QUEZON CITY (MindaNews/06 October) — A federal government structure is characterized by constitutionally guaranteed “self-rule” and “shared rule” mechanisms. The form of government could be presidential, semi-presidential or parliamentary, bi-cameral or unicameral, but for the governance structure to be truly federal, the autonomy of the subnational level of government must be self-evident in the text of national constitution. Hence, if a Federal Republic of the Philippines is to rise, then its charter must depart from the way local autonomy is prescribed in the 1987 Constitution.
Article II, Section 25 therein states: “The State shall ensure the autonomy of local governments.” Article X, Section 2 further adds that all the territorial and political subdivisions of the republic shall enjoy local autonomy. The word “shall” here is meant to convey the mandatory character of these constitutional prescriptions. Any one reading these two sections will very easily be convinced that local autonomy is guaranteed by the 1987 Constitution.
Interestingly, the Supreme Court has ruled that the sections in Article II, except Section 16 on the right of the people to a balanced and healthful ecology, are not self-executory. Hence, the policies and principles enumerated here require enabling legislation to make them truly meaningful (i.e. enforceable before a court of law). Additionally, Article X, Section 3 commands Congress to enact a local government code to spell out the mechanics of local autonomy.
This means the guarantee in the 1987 Constitution is not truly unequivocal because details are still subject to the legislative whims and caprices of professional politicians in Congress. As demonstrated by the life of the Local Government Code of 1991 (LGC) itself, genuine and meaningful local autonomy is always under threat by patronage politics. Its promise of local economic development is perpetually hostage to dynastic politicians in the legislature.
For the planned Consultative Committee on constitutional reform, indeed even for the contemplated Constituent Assembly, a good example of how a constitutional guarantee can be expressed in unequivocal terms is the Constitution of the Swiss Confederation.

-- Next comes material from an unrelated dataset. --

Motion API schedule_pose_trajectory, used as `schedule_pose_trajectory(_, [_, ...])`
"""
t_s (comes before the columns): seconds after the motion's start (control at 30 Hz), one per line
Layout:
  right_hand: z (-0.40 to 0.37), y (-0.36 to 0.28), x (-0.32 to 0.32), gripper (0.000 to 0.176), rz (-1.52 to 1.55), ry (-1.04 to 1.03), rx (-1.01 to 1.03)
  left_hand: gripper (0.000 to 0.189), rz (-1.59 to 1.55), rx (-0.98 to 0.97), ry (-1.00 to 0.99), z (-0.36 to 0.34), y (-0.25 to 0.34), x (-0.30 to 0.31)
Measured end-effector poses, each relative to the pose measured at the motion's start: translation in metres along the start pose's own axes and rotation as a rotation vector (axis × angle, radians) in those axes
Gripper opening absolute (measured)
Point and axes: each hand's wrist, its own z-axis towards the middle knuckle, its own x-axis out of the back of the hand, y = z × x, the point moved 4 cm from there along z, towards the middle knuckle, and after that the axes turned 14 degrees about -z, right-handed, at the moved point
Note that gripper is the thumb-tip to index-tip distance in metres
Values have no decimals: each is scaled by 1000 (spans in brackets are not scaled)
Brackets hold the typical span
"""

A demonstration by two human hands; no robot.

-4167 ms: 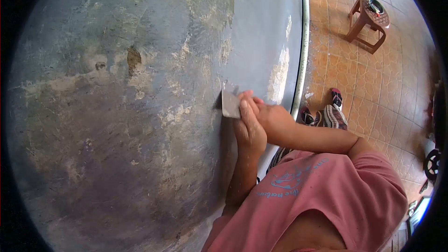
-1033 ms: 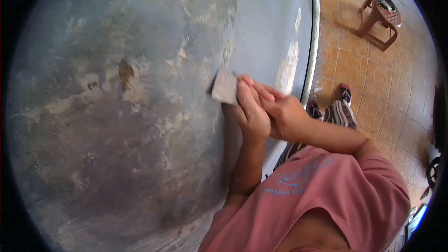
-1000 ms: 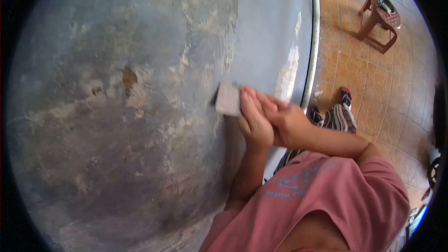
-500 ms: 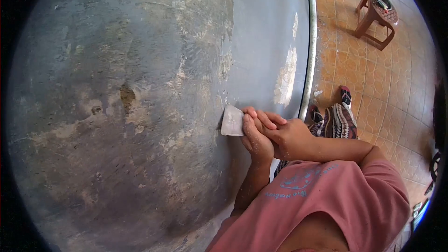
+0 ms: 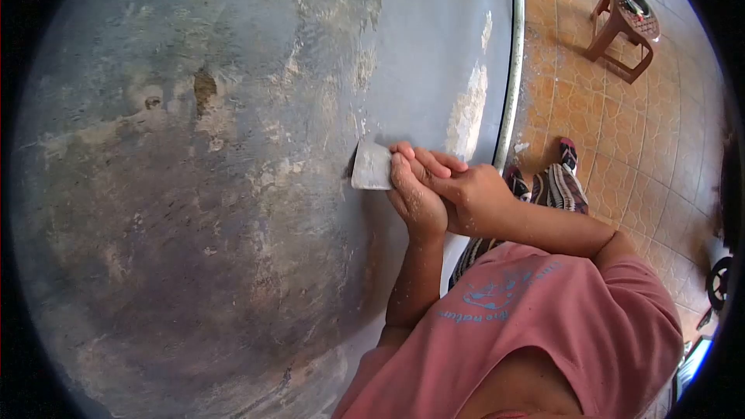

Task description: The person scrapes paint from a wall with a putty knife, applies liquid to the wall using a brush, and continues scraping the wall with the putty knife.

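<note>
Scraper (image 5: 372, 166) is held two-handed at wall (image 5: 194, 240).
Left hand (image 5: 420, 203) and right hand (image 5: 479, 198) are closed around its handle end, presumably for firmer pressure; edge is aimed toward 9 o'clock.

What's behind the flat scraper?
The grey, patchy wall, with a dark shadow beside the scraper. The bit of wall right behind it is covered, so that can't be seen.

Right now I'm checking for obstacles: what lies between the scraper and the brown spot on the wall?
Between the scraper and the brown spot, the head view shows only worn, blotchy wall, with no object there.
</note>
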Motion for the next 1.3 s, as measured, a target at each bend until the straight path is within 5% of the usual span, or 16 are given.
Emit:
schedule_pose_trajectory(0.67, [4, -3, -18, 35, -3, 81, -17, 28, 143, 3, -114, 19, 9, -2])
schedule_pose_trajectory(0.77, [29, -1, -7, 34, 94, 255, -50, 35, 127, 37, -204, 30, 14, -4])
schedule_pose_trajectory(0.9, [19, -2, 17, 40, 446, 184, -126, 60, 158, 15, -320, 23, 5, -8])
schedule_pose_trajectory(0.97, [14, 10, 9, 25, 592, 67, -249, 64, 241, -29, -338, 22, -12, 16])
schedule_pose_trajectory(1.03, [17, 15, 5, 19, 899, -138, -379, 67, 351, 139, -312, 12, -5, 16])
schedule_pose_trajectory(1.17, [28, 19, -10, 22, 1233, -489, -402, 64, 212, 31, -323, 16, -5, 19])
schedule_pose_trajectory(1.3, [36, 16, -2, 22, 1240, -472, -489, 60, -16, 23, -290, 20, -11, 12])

Article 3 therein states, “The cantons are sovereign insofar as their sovereignty is not limited by the federal constitution; they exercise all rights not transferred to the federation.” Correspondingly, Article 42 provides the tasks of the federal government shall be (1) those allocated to it by the constitution and (2) which require uniform regulation. Examples of these federal tasks are the organization of the armed forces (Article 60) and the protection of animals (Article 80).
On the other hand, in addition to mandates not particularly assigned to the federal government, cantons (subnational governments) are also responsible for specific duties assigned by the Swiss Constitution such as education (Article 62) and culture (Article 69).

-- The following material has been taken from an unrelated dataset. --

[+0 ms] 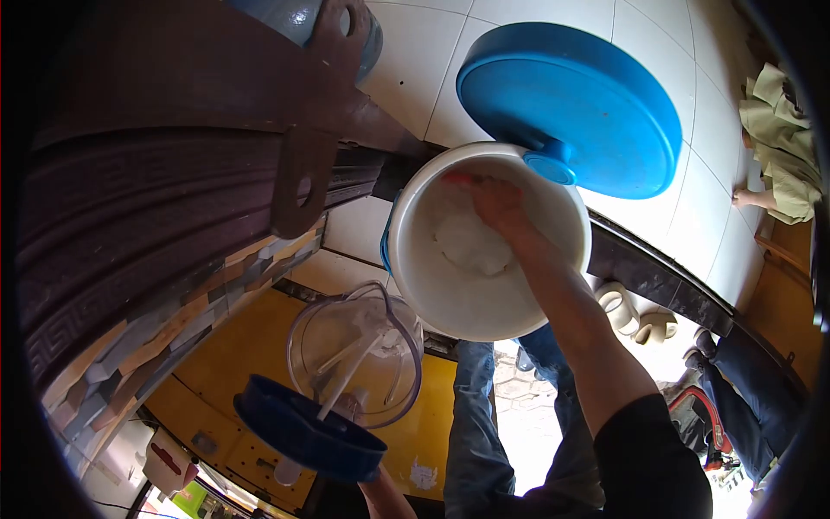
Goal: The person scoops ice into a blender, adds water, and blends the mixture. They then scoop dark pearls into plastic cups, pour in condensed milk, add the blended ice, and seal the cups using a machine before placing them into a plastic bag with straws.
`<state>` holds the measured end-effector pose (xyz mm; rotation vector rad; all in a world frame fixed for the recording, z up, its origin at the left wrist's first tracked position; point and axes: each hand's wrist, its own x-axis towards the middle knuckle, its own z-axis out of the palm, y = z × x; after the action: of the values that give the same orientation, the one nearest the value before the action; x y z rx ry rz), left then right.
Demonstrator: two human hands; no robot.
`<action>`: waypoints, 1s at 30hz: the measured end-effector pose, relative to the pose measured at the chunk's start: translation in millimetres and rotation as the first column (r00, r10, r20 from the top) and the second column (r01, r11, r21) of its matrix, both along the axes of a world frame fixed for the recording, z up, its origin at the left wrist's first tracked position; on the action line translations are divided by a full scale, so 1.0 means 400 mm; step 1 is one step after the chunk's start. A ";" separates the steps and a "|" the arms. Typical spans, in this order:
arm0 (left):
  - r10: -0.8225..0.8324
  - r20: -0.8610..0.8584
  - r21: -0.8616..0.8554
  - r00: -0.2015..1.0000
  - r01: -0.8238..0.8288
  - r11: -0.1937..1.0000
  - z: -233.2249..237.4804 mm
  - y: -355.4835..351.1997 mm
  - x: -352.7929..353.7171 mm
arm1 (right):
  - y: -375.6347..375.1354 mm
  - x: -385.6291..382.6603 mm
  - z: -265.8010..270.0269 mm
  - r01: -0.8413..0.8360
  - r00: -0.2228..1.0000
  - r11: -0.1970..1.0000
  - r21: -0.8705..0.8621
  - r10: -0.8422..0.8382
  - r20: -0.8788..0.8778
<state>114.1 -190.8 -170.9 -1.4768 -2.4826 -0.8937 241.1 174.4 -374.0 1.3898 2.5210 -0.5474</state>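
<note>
My right hand (500,206) reaches into a deep white bucket (406,259), its fingers closed around a small red object (458,178) whose kind I cannot make out. White material (471,242) lies at the bottom of the bucket. To the left, a clear plastic jug (303,346) is tilted, with a white residue and a long pale stick (346,381) inside. A dark blue round lid (303,437) sits in front of the jug, the stick passing by it. My left hand (373,486) is at the lid and jug, most of its fingers hidden behind them.
A large bright blue lid (579,104) with a round knob leans over the bucket's far rim on white tiles (432,52). A brown metal shutter frame (173,95) stands close on the left. At right are beige cups (618,307) and another person's legs (735,406).
</note>
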 end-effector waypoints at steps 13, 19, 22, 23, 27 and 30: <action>-0.004 -0.028 -0.031 1.000 0.003 1.000 -0.008 -0.007 0.013 | 0.011 -0.056 -0.004 -0.092 0.968 0.922 -0.375 0.172 0.184; -0.062 -0.056 0.010 0.997 0.062 0.998 -0.042 0.007 -0.010 | 0.005 0.014 -0.070 -0.014 0.993 0.863 -0.505 0.073 0.098; -0.115 -0.068 0.046 0.991 0.118 0.992 -0.054 0.019 -0.032 | 0.020 0.055 -0.019 -0.051 0.994 0.868 -0.493 -0.001 -0.106; -0.134 -0.073 0.060 0.988 0.138 0.989 -0.054 0.025 -0.039 | 0.025 0.056 0.011 -0.053 0.994 0.875 -0.482 0.000 -0.110; -0.148 0.043 0.118 0.988 0.142 0.983 -0.037 0.023 -0.058 | 0.041 0.051 0.120 -0.089 0.991 0.792 -0.604 0.010 -0.132; 0.112 0.478 0.065 0.871 -0.162 0.985 -0.051 -0.020 -0.052 | 0.060 0.067 0.251 -0.154 0.981 0.702 -0.695 0.024 -0.193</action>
<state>93.3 -198.9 -191.2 -1.1319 -2.7658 -1.4810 268.0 198.3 -273.8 0.9314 2.0713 -1.4795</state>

The Bangsamoro Basic Bill is a good local example. One of the more innovative reforms in this proposed piece of legislation is the detailed allocation of government powers in Article V: 1) powers reserved to the national government under section 1; 2) powers held concurrently by the national government and the projected Bangsamoro Parliament in section 2; and, 3) powers held exclusively by the latter in section 3.
In sum, an unequivocal constitutional guarantee of local autonomy requires the assignment of responsibilities between the federal and state governments to be clear and coherent. Experience under the LGC clearly demonstrates that the lack of clarity concerning the local entity’s powers and functions can weaken the overall effectiveness of local autonomy.

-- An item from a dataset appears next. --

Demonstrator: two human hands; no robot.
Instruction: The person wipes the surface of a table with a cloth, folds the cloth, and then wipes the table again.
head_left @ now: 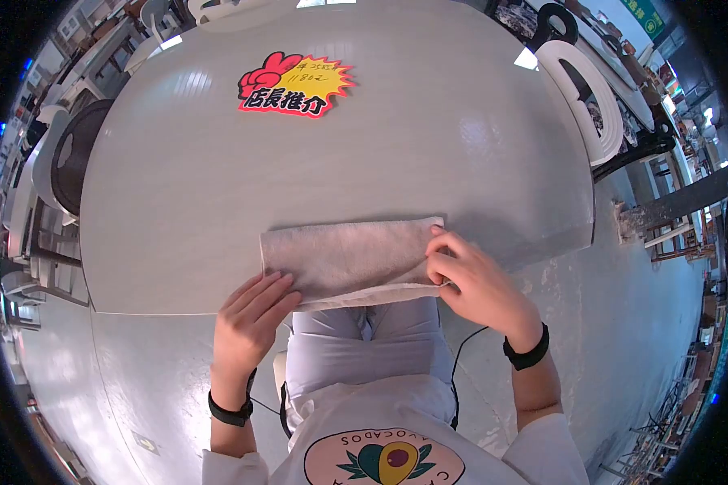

The underlying principle here is for the national charter to ensure that public deliverables which are best suited for the subnational government are allocated to the latter full stop. This prescription is very critical because the correct division of tax powers and other revenue-raising measures between the two levels of government hinges on it. Again, as experience under the LGC proves, the conflation of assignment undermines the entire public finance framework which consequently diminishes the ability of the local entity to satisfactorily perform its mandates.
However, if in the proposed draft charter, the devolution of funds and functions will be done gradually in accordance with the financial and organizational capacity of the regions, then the current arrangement in the 1987 Constitution is simply retained.
Moreover, if the Philippines will become federal NOT when the purported federal constitution is ratified in a plebiscite, but ONLY after the enactment of a Regional and Local Government Code, then local autonomy is not guaranteed. The government framework such a constitution establishes is federal by name only. (Michael Henry Ll. Yusingco, LLM is a legislative and policy consultant, law lecturer, a Non-Resident Research Fellow in the Ateneo School of Government, and author of the book, Rethinking the Bangsamoro Perspective. He is a regular contributor in various news and public affairs organizations in the Philippines and Australia.)